PiSlide

January 28, 2018

My wife and I have taken tens of thousands of digital photos, but we never get to see them! So I built a kitchen slideshow. It’s a computer monitor mounted to the wall:

There’s an HDMI cable that runs down through the wall to a Raspberry Pi in the basement. The Pi is network-connected and has an external USB drive to store the images. A wireless keyboard is used to control the slideshow.

The slideshow uses a Ken Burns effect to make the photos seem more interesting. It also shows what’s currently playing on our Sonos music system, allows you to rotate and rate the photos, and you can email them to friends as they come up.

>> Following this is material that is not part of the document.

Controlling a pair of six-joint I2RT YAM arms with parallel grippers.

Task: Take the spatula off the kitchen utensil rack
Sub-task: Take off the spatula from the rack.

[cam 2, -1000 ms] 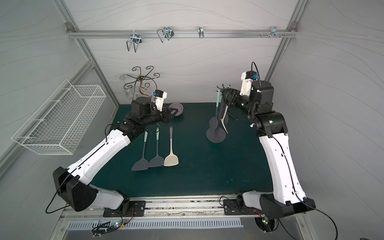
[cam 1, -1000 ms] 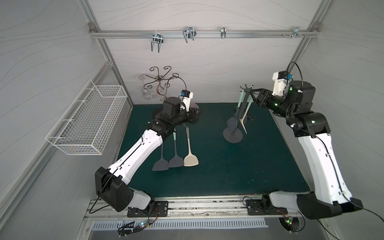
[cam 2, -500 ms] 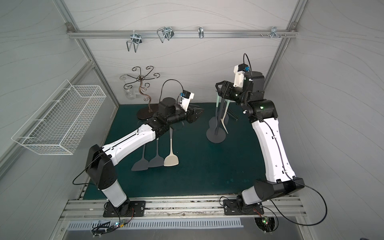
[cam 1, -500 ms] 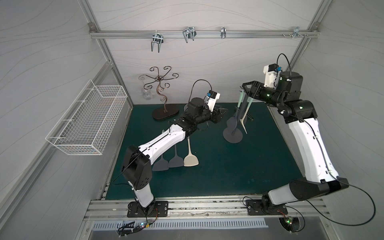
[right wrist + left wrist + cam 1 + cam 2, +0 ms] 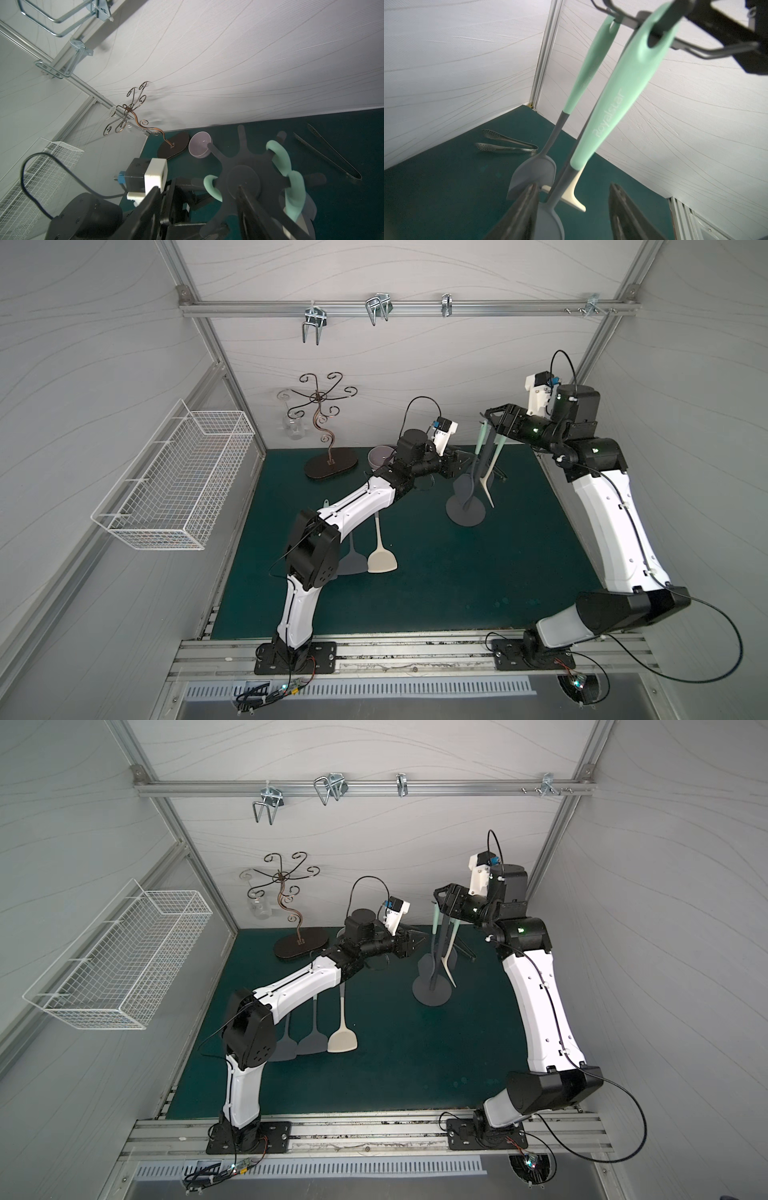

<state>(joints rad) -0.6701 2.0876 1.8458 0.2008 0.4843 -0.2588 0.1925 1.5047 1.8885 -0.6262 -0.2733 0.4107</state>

We store our photos in Dropbox. I have a cronjob on my laptop that uses rsync to copy the directory tree to the Raspberry Pi every hour. The slideshow program itself doesn’t pick up on changes right away, though, you have to restart it. (Photos have to be pre-processed to make their display fast, and this only happens at startup.)

The label for the photo is taken from the pathname. A pathname like “Vacations/Mexico 2005/Beach.jpg” will be displayed as “Vacations, Mexico 2005, Beach”, and parts like “DSC_4911.JPG” are removed altogether. The displayed date is the date of the filename, which is typically correct for phone photos but wrong for scans. I fix those by changing the file’s date.

When friends come over they end up just riveted to the display. We all have to tear ourselves away from it!

The source code is available on GitHub.